WHAT YOU ARE ASKED TO DO: Return every entry exactly.

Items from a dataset
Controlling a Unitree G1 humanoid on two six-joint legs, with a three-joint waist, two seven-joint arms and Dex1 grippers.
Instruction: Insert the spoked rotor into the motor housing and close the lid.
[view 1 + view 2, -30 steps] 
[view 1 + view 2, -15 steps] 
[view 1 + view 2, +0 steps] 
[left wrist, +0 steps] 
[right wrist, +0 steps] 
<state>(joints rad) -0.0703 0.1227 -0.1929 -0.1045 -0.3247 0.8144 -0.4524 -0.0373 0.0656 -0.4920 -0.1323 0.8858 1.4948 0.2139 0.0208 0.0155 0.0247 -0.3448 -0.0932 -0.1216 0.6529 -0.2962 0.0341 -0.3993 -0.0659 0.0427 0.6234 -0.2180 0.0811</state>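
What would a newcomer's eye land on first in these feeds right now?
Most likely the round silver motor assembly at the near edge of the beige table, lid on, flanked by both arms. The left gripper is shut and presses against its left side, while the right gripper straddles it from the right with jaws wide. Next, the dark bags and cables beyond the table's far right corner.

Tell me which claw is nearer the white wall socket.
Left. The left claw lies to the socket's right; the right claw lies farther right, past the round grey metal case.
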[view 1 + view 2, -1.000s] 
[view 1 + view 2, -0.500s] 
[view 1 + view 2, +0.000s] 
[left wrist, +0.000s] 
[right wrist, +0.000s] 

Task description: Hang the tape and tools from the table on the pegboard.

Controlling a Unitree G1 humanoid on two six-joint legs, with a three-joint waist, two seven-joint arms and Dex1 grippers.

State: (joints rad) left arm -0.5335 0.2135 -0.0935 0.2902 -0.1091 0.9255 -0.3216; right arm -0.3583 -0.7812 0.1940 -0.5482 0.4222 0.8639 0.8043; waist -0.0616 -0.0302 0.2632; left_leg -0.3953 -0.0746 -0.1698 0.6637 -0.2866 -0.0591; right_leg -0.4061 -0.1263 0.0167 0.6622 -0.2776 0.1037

ANSWER AREA:
Controlling a Unitree G1 humanoid on two six-joint legs, with a three-joint waist, two seven-joint arms and Dex1 grippers.
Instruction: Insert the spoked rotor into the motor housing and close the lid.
[view 1 + view 2, -30 steps] 
[view 1 + view 2, -15 steps] 
[view 1 + view 2, +0 steps] 
[left wrist, +0 steps] 
[right wrist, +0 steps] 
<state>(joints rad) -0.0703 0.1227 -0.1929 -0.1045 -0.3247 0.8144 -0.4524 -0.0373 0.0656 -0.4920 -0.1323 0.8858 1.4948 0.2139 0.0208 0.0155 0.0247 -0.3448 -0.0932 -0.1216 0.6529 -0.2962 0.0341 -0.3993 -0.0659 0.0427 0.6234 -0.2180 0.0811</state>
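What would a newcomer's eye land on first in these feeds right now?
Most likely the round silver motor assembly at the near edge of the beige table, lid on, flanked by both arms. The left gripper is shut and presses against its left side, while the right gripper straddles it from the right with jaws wide. Next, the dark bags and cables beyond the table's far right corner.

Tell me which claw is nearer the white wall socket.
Left. The left claw lies to the socket's right; the right claw lies farther right, past the round grey metal case.
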[view 1 + view 2, -1.000s] 
[view 1 + view 2, -0.500s] 
[view 1 + view 2, +0.000s] 
[left wrist, +0.000s] 
[right wrist, +0.000s] 

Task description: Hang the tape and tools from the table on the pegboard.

Controlling a Unitree G1 humanoid on two six-joint legs, with a three-joint waist, two seven-joint arms and Dex1 grippers.

State: (joints rad) left arm -0.5335 0.2135 -0.0935 0.2902 -0.1091 0.9255 -0.3216; right arm -0.3583 -0.7812 0.1940 -0.5482 0.4222 0.8639 0.8043; waist -0.0616 -0.0302 0.2632; left_leg -0.3953 -0.0746 -0.1698 0.6637 -0.2866 -0.0591; right_leg -0.4061 -0.1263 0.0167 0.6622 -0.2776 0.1037

This answer is complete as written.